Volatile organic compounds (VOCs) have been considered severe risks to human health. Gas sensors for the sensitive detection of VOCs are highly required. However, the preparation of gas-sensing materials with a high gas diffusion performance remains a great challenge. Here, through a simple hydrothermal method accompanied with a subsequent thermal treatment, a special porous snowflake-shaped ZnO nanostructure was presented for sensitive detection of VOCs including diethyl ether, methylbenzene, and ethanol. The fabricated gas sensors exhibit a good sensing performance including high responses to VOCs and a short response/recovery time. The responses of the ZnO-based gas sensor to 100 ppm ethanol, methylbenzene, and diethyl ether are about 27, 21, and 11, respectively, while the response times to diethyl ether and methylbenzene are less than 10 seconds.

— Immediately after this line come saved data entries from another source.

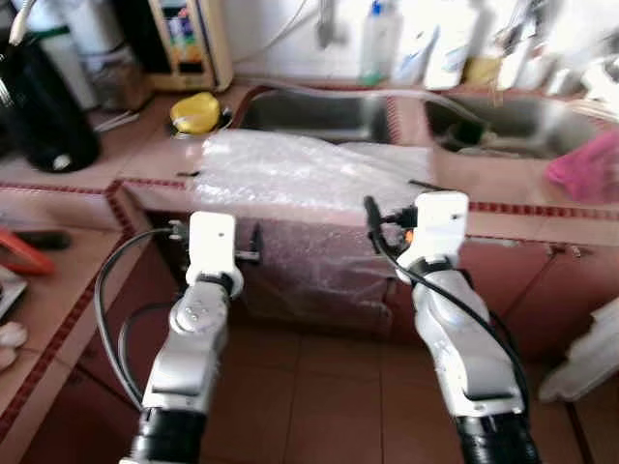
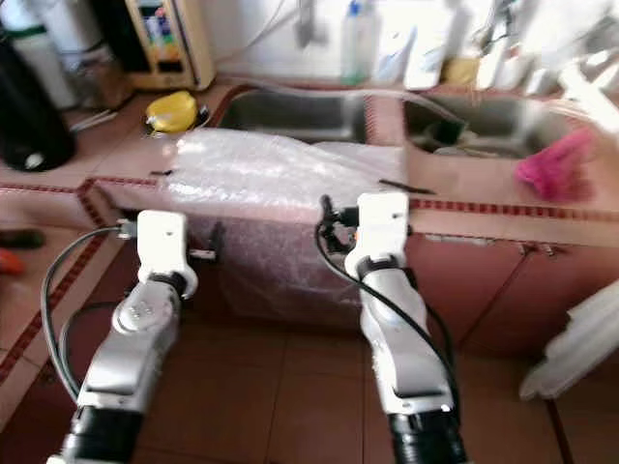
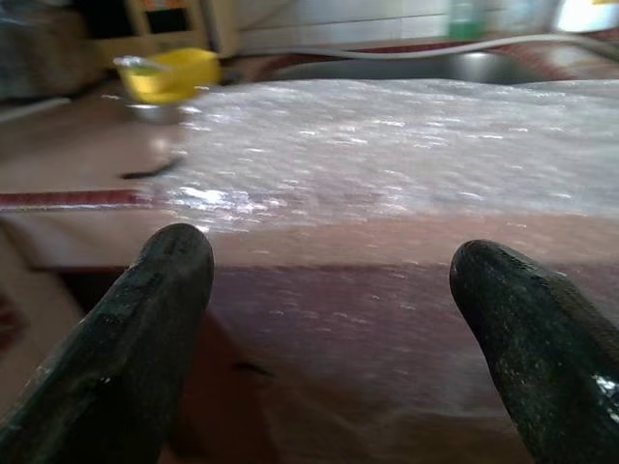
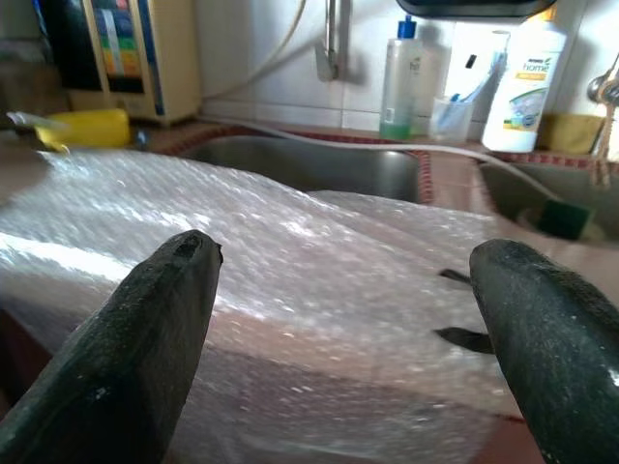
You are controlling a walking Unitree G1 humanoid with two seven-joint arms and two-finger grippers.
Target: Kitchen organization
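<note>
both tools are hanging wide open and empty before the worktop [image 1: 77,174] edge, the left tool [image 3: 329,319] low by its front, the right tool [image 4: 348,319] just above it. the bubble wrap [image 1: 300,169] is lying across the worktop before the sink [image 1: 309,114], draping over the edge. a yellow bowl [image 1: 194,112] is sitting beside it.

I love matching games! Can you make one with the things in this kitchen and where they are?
Things:
1 bubble wrap
2 yellow bowl
3 pink cloth
4 black jug

Places:
A far left of the counter
B draped over the counter edge
C right end of the counter, by the right sink
D left of the left sink

Pairs: 1-B, 2-D, 3-C, 4-A
</note>
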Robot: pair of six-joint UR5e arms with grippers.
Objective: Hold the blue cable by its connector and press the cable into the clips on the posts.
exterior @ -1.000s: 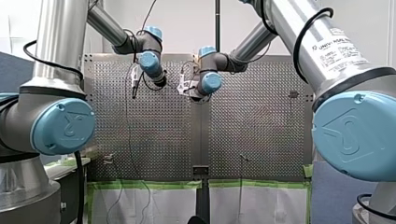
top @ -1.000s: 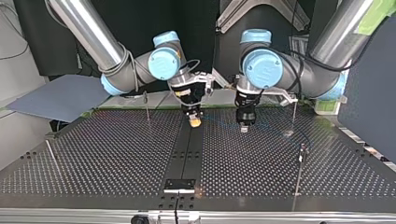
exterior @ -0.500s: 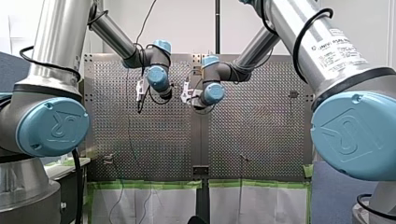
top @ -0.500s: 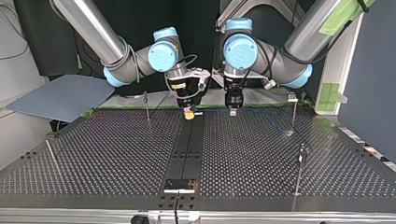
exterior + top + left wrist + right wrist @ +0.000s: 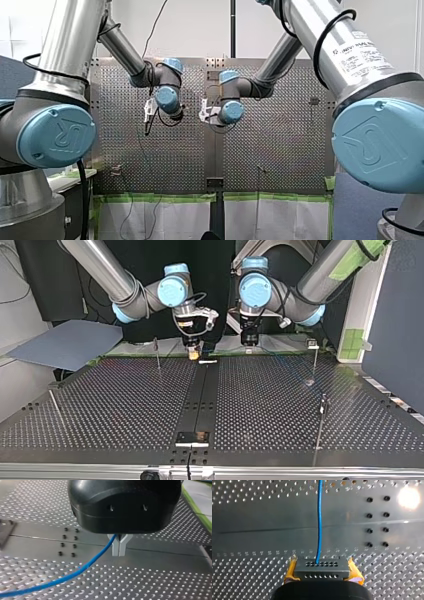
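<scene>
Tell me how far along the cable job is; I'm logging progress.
Done: my right gripper clamps the connector. In hand: my left gripper pinches the blue cable. Left: none of the posts visibly carries cable yet, so the clipping remains.

Brushed silver tubes on both, my left arm [image 5: 70, 42] and my right arm [image 5: 306, 21], and rounded pale-blue joint caps [image 5: 57, 135] embossed with a logo. A black cable [image 5: 324, 42] loops round the right arm's tube, just beside a white printed label [image 5: 362, 52]. My left gripper [image 5: 119, 552]: glossy black rounded housing, two small holes in its face, pale grey fingers [image 5: 115, 548]. My right gripper [image 5: 321, 562]: black body, yellow-orange pads [image 5: 290, 573].
</scene>
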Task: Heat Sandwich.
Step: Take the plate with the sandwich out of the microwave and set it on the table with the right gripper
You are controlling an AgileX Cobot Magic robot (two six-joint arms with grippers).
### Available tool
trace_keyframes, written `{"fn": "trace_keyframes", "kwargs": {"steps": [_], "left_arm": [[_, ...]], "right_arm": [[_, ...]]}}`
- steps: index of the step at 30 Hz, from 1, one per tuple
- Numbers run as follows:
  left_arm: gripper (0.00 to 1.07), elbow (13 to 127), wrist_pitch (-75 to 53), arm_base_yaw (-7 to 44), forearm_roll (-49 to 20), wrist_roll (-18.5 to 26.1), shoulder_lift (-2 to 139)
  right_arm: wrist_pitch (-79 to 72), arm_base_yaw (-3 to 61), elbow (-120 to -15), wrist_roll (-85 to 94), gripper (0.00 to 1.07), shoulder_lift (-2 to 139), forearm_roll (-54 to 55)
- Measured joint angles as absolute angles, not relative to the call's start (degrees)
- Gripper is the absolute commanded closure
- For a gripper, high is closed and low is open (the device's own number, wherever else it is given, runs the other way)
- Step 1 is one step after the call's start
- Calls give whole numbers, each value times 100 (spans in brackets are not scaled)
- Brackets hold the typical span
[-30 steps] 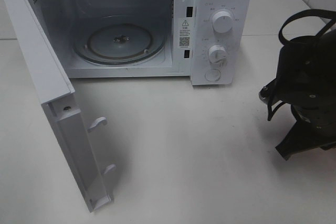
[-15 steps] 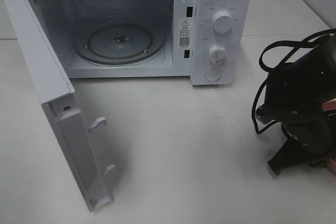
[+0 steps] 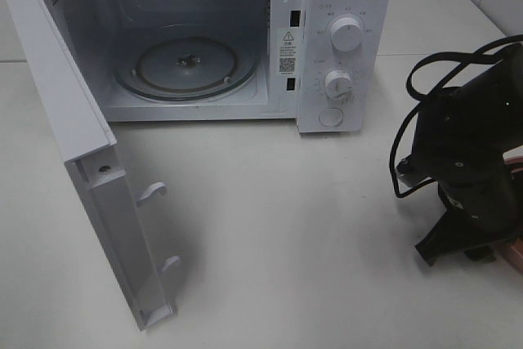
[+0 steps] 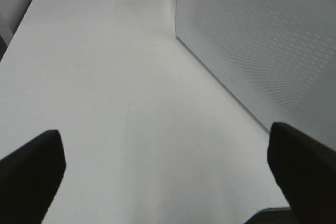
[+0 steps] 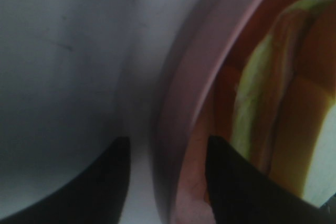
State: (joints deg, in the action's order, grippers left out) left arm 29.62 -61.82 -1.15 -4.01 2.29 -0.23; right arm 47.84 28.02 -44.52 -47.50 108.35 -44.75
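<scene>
From the high camera, a white microwave [image 3: 204, 38] is seen on the table [image 3: 286, 226] with its door [image 3: 73, 145] swung wide and the glass turntable [image 3: 186, 64] bare; the right gripper [image 3: 458, 247] is lowered at the table's right edge, where only a sliver of the pink plate [image 3: 515, 255] shows beside it, and the sandwich itself is hidden there. In the left wrist view, the left gripper [image 4: 168, 171] is held wide apart over bare table, with nothing between its fingers, next to the microwave's perforated side. In the right wrist view, the plate's rim [image 5: 194, 103] is straddled by the right gripper's [image 5: 165, 177] parted fingers, one outside on the table, one inside over the plate; whether the rim is actually pinched cannot be told. The sandwich [image 5: 273, 108] lies on that plate, close to the inner finger, showing pale yellow-green and reddish filling between tan layers. It is judged light, soft and easily squashed or slid apart, so the stiff plate rim is the better place to be gripped, and the plate is best kept level.
</scene>
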Motion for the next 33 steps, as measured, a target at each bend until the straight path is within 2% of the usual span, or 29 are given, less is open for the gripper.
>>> {"fn": "trace_keyframes", "kwargs": {"steps": [7, 10, 14, 25, 33], "left_arm": [[6, 2962, -6182, -115, -401, 229, -23], [6, 2962, -6182, -115, -401, 229, -23], [6, 2962, -6182, -115, -401, 229, -23], [6, 2962, -6182, -115, -401, 229, -23], [6, 2962, -6182, -115, -401, 229, -23]], "right_arm": [[4738, 2796, -4481, -4028, 45, 10382, -4120], [4738, 2796, -4481, -3610, 34, 10044, -3827], [4710, 2796, -4481, -3249, 26, 9597, -3610], [4693, 2796, -4481, -2510, 28, 8182, -3272], [4733, 2796, -4481, -1742, 29, 6835, -2257]]}}
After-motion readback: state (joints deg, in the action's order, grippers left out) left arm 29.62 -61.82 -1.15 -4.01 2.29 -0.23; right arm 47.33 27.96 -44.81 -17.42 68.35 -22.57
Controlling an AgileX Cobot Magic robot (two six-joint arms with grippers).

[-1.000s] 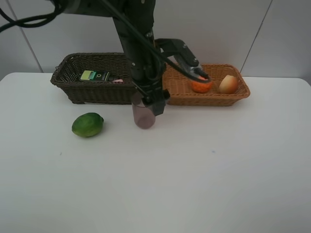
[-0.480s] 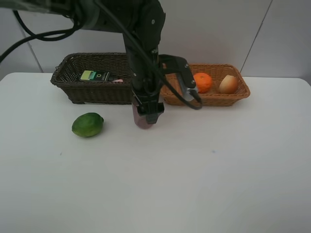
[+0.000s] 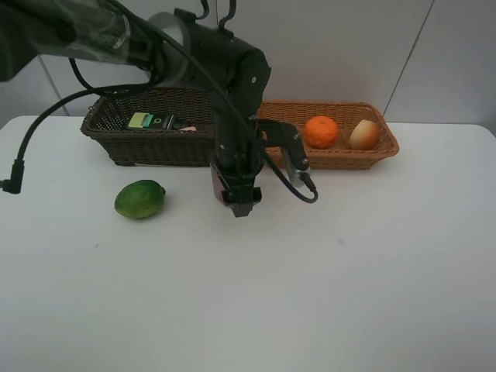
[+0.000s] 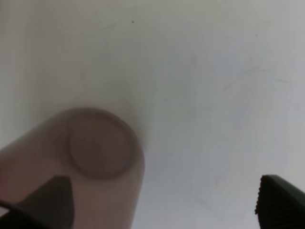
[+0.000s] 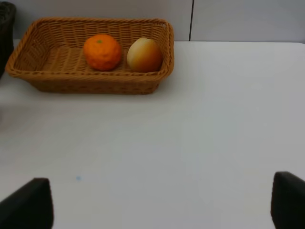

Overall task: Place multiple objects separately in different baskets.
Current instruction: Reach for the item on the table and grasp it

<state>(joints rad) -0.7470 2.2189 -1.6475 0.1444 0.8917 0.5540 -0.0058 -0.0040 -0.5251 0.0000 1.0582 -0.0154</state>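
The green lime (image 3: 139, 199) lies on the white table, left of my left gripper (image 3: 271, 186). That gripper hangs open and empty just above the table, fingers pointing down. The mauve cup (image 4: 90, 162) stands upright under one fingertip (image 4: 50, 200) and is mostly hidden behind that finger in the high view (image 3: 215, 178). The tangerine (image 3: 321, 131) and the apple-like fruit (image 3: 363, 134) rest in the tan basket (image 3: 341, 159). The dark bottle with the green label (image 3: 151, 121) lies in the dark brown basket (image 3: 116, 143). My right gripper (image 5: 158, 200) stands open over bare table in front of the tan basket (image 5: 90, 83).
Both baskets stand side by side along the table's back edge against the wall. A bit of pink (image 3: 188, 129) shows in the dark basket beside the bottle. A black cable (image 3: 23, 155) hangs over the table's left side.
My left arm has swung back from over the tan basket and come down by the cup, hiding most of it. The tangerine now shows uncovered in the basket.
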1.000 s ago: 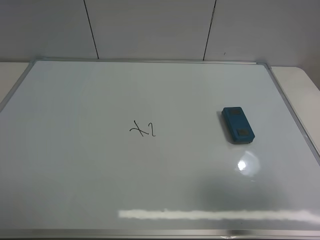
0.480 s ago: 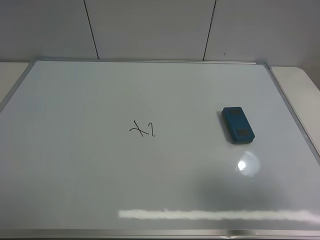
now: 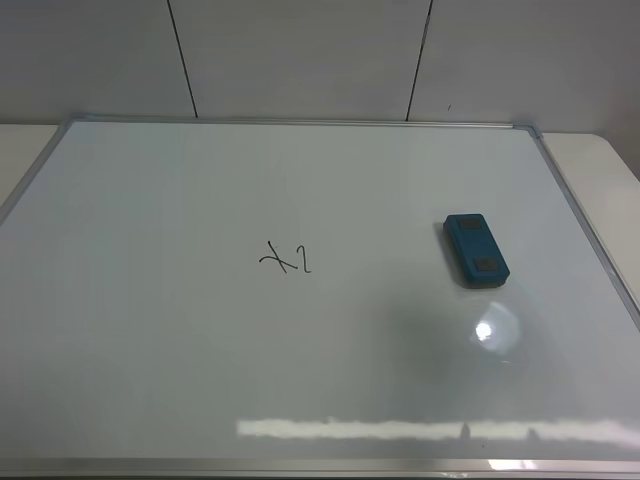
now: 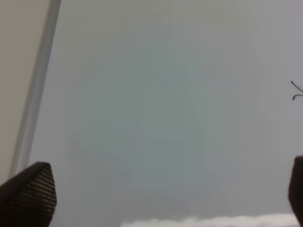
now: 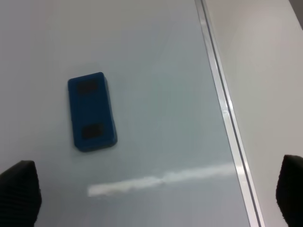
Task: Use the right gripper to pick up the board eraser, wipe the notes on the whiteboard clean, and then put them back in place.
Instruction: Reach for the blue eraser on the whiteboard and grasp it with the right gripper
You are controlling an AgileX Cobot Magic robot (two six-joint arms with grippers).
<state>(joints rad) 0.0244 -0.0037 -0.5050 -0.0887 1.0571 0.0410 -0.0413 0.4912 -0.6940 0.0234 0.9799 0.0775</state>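
Now, right gripper (image 5: 155, 194): wide open, empty.
Board eraser (image 5: 91, 111): ahead of the claw, off-centre.
Grasp: probably centre over it first, then straddle its narrow width.

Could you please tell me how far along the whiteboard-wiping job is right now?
Nothing looks done yet: the notes are intact on the whiteboard. In hand: the right end effector hovers open near the board eraser, not touching it. Left: grasp, wipe, and return the eraser.
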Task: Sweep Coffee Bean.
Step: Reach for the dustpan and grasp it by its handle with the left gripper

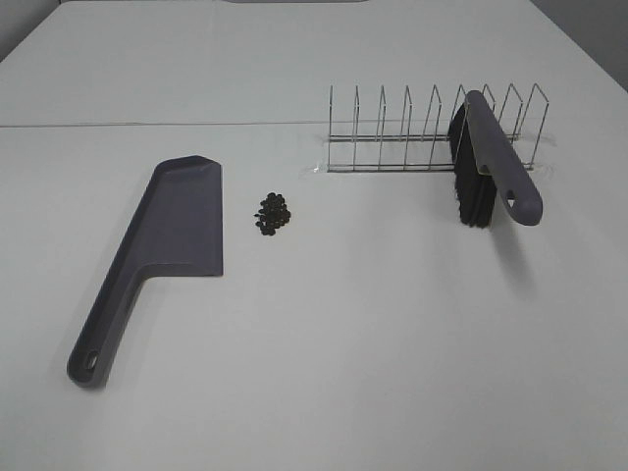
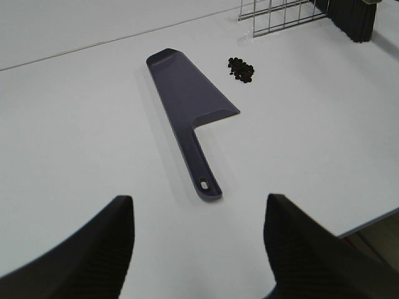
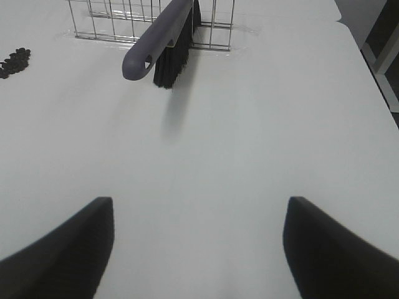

The gas adsorption-desorption kinetics is also investigated, which shows that the gas-sensing behaviors to different target gases are remarkably different, making it possible for target recognition in practical applications.

1. Introduction

Volatile organic compounds (VOCs) such as diethyl ether and methylbenzene, which are commonly released from chemical reagents, or even building paints, have been considered severe risks to human health [1, 2]. Efficient detection of VOCs thus is of great interest. Among many other detection methods, gas sensors-based systems are attractive because of their low-cost, high stability, simple operation procedures, and so forth [36]. However, accompanied with some other issues, the relatively poor detection limit and low response/recovery speeds limit the applications of gas sensor-based systems. In order to address these issues, many efforts including developing sensitive gas-sensing materials and optimizing sensor structures have been contributed to this field [710]. For example, nanostructured sensing materials, such as nanotubes, nanowires, and nanoparticles, have been prepared, which were found to have much enhanced sensing performance [11, 12]. Once the dimensions of the materials are reduced, the overlap and aggregation issues within the thick sensing layer of sensors commonly become severe due to the high surface energy of small particles, reducing the effective contact between sensing sites and target gas molecules. Porous structure has been considered a promising method to improve the diffusion of gases and their contact with sensing sites which locate at deep layer. Commonly, using template is necessary for making a porous structure [13, 14], which may introduce additional template removal steps, making the preparation procedures complicated.

Here, we present a porous gas-sensing nanostructure with an overall snowflake morphology prepared through a simple method consisting of hydrothermal growth and subsequent thermal conversion. The prepared porous ZnO nanosheets grow together forming a layered snowflake structure, which provides efficient environment for gas diffusion since the branched sheets could retain sufficient interspaces within the sensing layer, while the high porosity enables efficient gas transportation. In our investigations, the snowflake-shaped ZnO nanostructures were systemically characterized, and the gas-sensing performance to VOCs including diethyl ether, methylbenzene, and ethanol was also demonstrated.

2. Experimental

2.1. Preparation of the Snowflake-Shaped Nanostructures

All chemicals were analytical grade, purchased from Shanghai Chemical Reagents Company, and used without further purification. The snowflake-shaped ZnO nanostructures were prepared through a simple route containing hydrothermal synthesis and annealing treatment. The hydrothermal growth approach was similar to previous report [15, 16] with some modifications here. Typically, 1 mM of Zn(NO3)2 and 5 mM of urea were dissolved into 35 mL of deionized water under constantly magnetic stirring for 1 h. Subsequently, the formed solution was transferred into a Teflon-lined stainless steel autoclave (50 mL capacity), which was sealed and heated in an oven at 120°C for 5 h. After cooling to room temperature naturally, the precipitates were collected via centrifuge and washed with ethanol and deionized water, followed by drying at 60°C for 8 h. In the subsequent thermal treatment, the samples were heated in air at 450°C for 1 h at a ramp rate of 5°C min−1.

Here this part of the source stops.